Late Fees, late fees, late fees

Greetings, I hope all is well out there in compliance land!

Over the past couple of weeks, we have received a few questions on different aspects of applying late fees for open-end credit transactions, including “pyramiding” of late fees. Back when NCUA had its own UDAP authority in the pre-Dodd-Frank era (old §706), the practice of pyramiding late fees was explicitly prohibited. Pyramiding of late fees is a situation where a member (who has been previously charged a late fee) pays the current amount due on a loan without the prior month’s late fee included, and the payment is applied to the late fee first, leaving an overdue balance on the current month payment, resulting in another late fee.
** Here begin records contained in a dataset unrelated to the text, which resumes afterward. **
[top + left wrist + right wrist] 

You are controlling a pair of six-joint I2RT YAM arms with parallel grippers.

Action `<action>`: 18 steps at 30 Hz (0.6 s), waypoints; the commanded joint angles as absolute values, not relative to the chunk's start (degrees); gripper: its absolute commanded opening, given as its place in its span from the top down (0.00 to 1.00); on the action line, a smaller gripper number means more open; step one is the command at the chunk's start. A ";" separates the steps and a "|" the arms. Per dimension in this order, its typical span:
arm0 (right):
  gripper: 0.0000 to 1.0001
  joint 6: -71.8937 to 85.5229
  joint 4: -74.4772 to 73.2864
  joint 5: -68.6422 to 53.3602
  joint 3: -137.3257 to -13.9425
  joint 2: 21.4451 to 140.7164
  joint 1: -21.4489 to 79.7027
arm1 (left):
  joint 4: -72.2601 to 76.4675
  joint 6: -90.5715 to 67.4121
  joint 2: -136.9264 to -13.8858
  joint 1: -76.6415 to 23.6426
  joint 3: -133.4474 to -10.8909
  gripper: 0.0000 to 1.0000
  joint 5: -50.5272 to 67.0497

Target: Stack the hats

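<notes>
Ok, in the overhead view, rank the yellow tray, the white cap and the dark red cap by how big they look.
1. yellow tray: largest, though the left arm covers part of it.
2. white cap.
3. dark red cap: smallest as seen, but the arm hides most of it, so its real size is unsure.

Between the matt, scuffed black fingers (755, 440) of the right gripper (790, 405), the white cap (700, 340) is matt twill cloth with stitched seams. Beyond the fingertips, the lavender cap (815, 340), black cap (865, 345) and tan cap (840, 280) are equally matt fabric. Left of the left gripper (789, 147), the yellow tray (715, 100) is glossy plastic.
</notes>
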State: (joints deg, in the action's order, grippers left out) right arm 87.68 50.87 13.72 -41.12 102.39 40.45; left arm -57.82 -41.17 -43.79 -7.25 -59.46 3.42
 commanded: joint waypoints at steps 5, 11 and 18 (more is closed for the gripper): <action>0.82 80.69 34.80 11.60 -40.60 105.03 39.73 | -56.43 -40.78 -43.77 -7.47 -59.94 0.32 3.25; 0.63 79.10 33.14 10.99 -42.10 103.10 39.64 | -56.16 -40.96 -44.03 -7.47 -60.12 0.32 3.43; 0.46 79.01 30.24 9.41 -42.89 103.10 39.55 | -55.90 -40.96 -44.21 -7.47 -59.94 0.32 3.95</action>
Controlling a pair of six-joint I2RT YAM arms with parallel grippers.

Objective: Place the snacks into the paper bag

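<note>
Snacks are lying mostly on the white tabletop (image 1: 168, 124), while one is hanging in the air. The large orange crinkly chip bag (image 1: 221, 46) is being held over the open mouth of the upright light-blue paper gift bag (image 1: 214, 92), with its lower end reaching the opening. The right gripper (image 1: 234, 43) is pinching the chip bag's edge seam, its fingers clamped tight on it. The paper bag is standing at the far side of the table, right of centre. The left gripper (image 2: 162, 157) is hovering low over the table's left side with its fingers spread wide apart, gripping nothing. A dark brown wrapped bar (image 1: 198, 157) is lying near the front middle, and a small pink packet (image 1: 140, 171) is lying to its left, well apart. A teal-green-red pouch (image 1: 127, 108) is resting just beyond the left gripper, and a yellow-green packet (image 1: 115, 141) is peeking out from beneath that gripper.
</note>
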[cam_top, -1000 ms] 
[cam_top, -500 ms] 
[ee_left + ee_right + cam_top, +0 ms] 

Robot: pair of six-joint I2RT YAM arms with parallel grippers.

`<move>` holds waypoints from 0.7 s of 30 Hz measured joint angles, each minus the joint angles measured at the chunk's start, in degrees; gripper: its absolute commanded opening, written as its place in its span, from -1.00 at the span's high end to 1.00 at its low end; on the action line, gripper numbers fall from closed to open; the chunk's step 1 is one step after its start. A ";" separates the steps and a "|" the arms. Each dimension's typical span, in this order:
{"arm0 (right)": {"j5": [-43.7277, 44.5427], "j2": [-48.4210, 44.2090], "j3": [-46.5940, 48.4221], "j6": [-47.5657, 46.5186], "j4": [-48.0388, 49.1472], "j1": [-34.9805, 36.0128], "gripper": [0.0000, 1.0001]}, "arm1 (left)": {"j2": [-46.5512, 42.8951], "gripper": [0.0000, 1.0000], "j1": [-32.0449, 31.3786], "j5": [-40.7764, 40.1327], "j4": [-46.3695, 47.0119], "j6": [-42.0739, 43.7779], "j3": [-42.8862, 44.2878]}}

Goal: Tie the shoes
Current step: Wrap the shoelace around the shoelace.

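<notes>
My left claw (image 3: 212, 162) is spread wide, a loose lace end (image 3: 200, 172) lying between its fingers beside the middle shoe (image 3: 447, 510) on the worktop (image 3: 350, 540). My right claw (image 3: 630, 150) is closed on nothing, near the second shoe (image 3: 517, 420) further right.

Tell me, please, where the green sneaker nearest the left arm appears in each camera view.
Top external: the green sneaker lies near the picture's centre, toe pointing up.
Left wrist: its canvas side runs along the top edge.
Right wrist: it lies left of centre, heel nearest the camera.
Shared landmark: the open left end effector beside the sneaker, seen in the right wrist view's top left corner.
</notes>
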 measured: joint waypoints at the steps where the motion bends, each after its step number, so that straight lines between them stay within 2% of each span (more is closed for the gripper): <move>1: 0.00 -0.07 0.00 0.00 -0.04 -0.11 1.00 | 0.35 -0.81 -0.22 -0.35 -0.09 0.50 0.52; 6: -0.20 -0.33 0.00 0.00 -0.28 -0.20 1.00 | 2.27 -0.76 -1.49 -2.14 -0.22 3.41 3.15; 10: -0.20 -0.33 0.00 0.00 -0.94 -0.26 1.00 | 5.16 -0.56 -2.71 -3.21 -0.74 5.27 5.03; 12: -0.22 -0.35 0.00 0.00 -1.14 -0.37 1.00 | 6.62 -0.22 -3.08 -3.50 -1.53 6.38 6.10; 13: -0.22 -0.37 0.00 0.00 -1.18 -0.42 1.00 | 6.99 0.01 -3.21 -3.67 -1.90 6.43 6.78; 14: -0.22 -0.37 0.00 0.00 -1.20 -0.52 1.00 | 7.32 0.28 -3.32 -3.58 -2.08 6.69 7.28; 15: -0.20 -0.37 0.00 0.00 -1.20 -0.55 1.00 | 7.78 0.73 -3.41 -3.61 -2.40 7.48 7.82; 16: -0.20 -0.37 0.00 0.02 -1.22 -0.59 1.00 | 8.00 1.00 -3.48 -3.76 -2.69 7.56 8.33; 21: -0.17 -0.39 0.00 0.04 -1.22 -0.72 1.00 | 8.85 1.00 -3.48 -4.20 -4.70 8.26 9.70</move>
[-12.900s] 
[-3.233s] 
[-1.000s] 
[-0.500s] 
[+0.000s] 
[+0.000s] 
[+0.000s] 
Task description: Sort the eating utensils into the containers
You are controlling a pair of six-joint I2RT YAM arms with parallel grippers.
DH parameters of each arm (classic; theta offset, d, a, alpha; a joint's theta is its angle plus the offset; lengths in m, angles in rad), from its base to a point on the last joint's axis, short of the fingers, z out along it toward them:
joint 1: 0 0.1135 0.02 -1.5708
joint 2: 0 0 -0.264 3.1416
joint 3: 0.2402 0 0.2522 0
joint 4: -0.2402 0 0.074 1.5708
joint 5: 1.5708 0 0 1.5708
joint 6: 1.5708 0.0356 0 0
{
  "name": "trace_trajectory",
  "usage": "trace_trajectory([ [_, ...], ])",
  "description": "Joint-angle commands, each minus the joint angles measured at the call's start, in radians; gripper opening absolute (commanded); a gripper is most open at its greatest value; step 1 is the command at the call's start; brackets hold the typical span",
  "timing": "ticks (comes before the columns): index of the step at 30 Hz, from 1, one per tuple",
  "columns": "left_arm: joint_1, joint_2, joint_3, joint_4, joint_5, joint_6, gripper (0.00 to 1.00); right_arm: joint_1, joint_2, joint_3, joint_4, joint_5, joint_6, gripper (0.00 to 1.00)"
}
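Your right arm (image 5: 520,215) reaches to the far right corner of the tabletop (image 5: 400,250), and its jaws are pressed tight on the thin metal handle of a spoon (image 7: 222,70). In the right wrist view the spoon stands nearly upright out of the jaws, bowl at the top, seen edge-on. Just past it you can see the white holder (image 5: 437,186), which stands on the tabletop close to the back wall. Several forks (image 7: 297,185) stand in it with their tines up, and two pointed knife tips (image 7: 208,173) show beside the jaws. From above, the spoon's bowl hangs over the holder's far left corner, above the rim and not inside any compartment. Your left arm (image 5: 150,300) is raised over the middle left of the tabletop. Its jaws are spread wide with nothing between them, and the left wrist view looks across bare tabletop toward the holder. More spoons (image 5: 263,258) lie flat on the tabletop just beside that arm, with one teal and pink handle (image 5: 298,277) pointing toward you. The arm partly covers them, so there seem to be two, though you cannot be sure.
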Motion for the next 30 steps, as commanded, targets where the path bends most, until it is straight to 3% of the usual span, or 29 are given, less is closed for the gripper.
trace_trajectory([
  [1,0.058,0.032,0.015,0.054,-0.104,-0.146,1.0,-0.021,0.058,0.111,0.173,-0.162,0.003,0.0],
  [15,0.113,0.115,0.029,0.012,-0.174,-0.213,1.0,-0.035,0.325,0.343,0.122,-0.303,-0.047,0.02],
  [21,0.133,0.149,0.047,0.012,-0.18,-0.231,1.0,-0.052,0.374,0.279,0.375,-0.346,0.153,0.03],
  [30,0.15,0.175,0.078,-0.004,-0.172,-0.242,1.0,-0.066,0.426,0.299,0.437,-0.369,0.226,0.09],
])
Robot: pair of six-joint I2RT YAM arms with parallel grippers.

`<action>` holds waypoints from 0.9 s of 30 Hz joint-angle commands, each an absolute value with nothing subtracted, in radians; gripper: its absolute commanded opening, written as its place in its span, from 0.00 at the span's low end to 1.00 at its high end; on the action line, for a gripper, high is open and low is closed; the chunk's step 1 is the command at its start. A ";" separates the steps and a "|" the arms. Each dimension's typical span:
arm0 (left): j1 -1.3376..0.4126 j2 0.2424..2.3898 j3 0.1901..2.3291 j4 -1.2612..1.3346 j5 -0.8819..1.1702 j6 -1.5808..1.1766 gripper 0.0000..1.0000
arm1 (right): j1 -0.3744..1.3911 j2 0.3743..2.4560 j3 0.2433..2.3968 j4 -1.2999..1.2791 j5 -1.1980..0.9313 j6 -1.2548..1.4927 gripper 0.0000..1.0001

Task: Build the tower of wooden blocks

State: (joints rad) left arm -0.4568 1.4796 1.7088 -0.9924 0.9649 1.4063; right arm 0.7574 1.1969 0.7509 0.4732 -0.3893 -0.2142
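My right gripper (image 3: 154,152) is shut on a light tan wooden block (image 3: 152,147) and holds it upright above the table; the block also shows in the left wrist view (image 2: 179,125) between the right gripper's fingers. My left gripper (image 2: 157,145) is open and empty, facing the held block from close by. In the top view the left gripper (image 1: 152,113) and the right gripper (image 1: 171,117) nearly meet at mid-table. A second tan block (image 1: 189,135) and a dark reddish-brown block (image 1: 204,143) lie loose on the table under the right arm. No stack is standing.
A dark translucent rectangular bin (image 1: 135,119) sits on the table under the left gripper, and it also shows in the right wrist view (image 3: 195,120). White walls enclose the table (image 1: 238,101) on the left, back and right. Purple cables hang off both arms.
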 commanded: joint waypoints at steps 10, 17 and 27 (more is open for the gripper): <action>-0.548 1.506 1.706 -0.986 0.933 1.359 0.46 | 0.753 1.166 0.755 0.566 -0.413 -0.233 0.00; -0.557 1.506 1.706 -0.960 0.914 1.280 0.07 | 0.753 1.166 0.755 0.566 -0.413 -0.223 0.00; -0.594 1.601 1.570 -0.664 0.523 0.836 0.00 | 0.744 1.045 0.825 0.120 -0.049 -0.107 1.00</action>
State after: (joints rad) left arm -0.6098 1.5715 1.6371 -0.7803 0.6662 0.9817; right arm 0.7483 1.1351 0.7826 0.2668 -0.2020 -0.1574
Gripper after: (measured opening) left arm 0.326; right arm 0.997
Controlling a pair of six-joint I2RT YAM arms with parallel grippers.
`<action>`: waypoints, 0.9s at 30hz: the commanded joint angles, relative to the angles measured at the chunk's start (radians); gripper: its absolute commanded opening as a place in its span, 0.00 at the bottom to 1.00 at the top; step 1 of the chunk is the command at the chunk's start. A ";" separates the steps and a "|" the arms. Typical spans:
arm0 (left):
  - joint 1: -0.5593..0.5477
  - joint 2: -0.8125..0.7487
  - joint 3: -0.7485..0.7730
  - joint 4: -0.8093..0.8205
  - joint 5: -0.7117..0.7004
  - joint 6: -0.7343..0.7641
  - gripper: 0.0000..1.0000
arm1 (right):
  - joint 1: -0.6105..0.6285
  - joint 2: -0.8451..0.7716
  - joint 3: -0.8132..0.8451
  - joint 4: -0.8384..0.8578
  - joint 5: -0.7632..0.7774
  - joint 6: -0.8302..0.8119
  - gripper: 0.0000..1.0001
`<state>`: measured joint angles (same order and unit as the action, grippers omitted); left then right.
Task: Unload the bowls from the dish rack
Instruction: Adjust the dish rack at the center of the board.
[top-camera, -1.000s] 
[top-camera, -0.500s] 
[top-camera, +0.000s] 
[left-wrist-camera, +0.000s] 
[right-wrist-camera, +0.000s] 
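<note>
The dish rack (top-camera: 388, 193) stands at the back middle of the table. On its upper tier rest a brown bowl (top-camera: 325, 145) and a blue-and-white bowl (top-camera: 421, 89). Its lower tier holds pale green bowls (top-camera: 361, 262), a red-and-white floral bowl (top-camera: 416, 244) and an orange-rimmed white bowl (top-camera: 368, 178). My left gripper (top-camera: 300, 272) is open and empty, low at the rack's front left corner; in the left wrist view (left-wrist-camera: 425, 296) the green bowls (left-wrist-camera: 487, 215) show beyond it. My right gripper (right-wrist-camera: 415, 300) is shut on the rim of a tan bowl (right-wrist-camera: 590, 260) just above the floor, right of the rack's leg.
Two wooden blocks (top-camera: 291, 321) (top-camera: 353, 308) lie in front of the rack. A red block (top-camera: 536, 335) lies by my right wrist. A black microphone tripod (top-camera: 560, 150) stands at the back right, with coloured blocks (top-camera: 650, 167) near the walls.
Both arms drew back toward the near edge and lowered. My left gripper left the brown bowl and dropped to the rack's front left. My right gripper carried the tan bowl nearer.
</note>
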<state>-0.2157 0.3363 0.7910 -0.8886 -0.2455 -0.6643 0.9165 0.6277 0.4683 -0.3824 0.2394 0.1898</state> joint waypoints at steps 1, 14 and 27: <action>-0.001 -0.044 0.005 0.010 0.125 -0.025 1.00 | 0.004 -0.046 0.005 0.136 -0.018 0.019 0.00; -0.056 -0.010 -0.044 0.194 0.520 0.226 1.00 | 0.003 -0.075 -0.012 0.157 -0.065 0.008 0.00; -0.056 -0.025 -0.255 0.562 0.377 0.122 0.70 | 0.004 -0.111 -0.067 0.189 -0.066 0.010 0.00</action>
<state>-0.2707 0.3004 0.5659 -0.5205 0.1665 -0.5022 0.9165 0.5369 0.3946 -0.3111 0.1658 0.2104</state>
While NCUA’s UDAP rulemaking authority was repealed, the agency issued a Letter to Credit Unions stating the following:

“Due to the statutory repeal, the NCUA Board plans to repeal Part 706 at an open meeting later this year. However, the repeal of NCUA’s rules in Part 706 will not mean that the credit practices described in those rules are permissible. The FTC Act and the Dodd-Frank Act continue to prohibit unfair or deceptive acts or practices.

If a federal credit union engages in an unfair or deceptive practice described in the soon-to-be repealed credit practices rules, NCUA may determine a statutory violation exists, depending on the facts and circumstances of the particular case.”